Quem está a planear férias em Itália este verão deve acrescentar mais uma tarefa à lista de preparativos: reservar lugar na praia. Em vários destinos italianos, sobretudo na Sardenha, o acesso a algumas das praias mais famosas passou a depender de marcação prévia, numa tentativa de combater a sobrelotação e proteger os ecossistemas.
Segundo o Independent, algumas praias já têm as vagas completamente esgotadas até meados de setembro. O caso mais emblemático é o da La Pelosa, uma das praias mais fotografadas da Sardenha, conhecida pelas águas cristalinas e pela areia branca. Entre maio e outubro, o acesso está limitado a 1.500 visitantes por dia, sendo obrigatório fazer uma reserva online. A entrada custa 3,50 euros por pessoa e cada marcação pode incluir um máximo de quatro visitantes. Depois de confirmada a reserva, é emitido um código QR que deve ser apresentado à entrada. Neste momento, as reservas para La Pelosa já se encontram esgotadas até 15 de setembro.
Outra praia onde também é obrigatório reservar é a Cala Goloritzé, classificada como Património Mundial da UNESCO. O acesso custa 7 euros por adulto e está limitado a apenas 250 pessoas por dia. As reservas podem ser efetuadas até três dias antes da visita, mas, de acordo com o Independent, também já não existem vagas disponíveis para vários dias desta semana.
Na Sardenha, há ainda outras praias que adotaram medidas semelhantes.

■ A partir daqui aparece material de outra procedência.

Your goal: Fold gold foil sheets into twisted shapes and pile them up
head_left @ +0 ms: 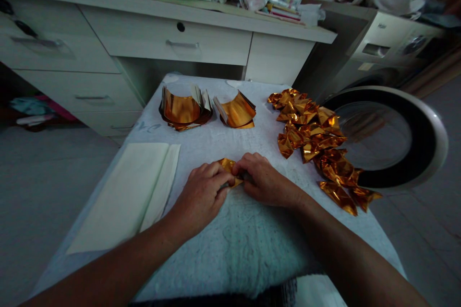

A Cala Brigantina recebe um máximo de 60 visitantes por dia, enquanto a Su Sirboni limita a entrada a 786 pessoas diárias.
De acordo com o The Times, estas restrições surgem numa altura em que o turismo continua a crescer em Itália. Para Sebastiano Venneri, responsável pelo turismo da associação ambiental italiana Legambiente, as medidas tornaram-se inevitáveis.
Citado pelo The Times, o responsável alerta que o número de turistas em todo o mundo deverá passar de mil milhões em 2000 para cerca de dois mil milhões em 2030 e lembra que praias como La Pelosa correm o risco de desaparecer devido ao impacto dos visitantes, nomeadamente pela areia que acaba por ser levada involuntariamente nas toalhas.
O debate sobre o acesso às praias italianas continua, aliás, a dividir opiniões. Na região da Puglia, o presidente regional, Antonio Decaro, defendeu recentemente que os visitantes deveriam poder levar piqueniques para as praias concessionadas, argumentando que “o mar é um bem comum e não pode tornar-se um luxo”. A proposta foi contestada por vários concessionários, que consideram que poderá prejudicar a imagem da região.
Para quem está a planear umas férias em Itália, a recomendação é simples: antes de fazer as malas, vale a pena verificar se a praia escolhida exige reserva. Caso contrário, poderá chegar ao destino e descobrir que já não há lugar para estender a toalha.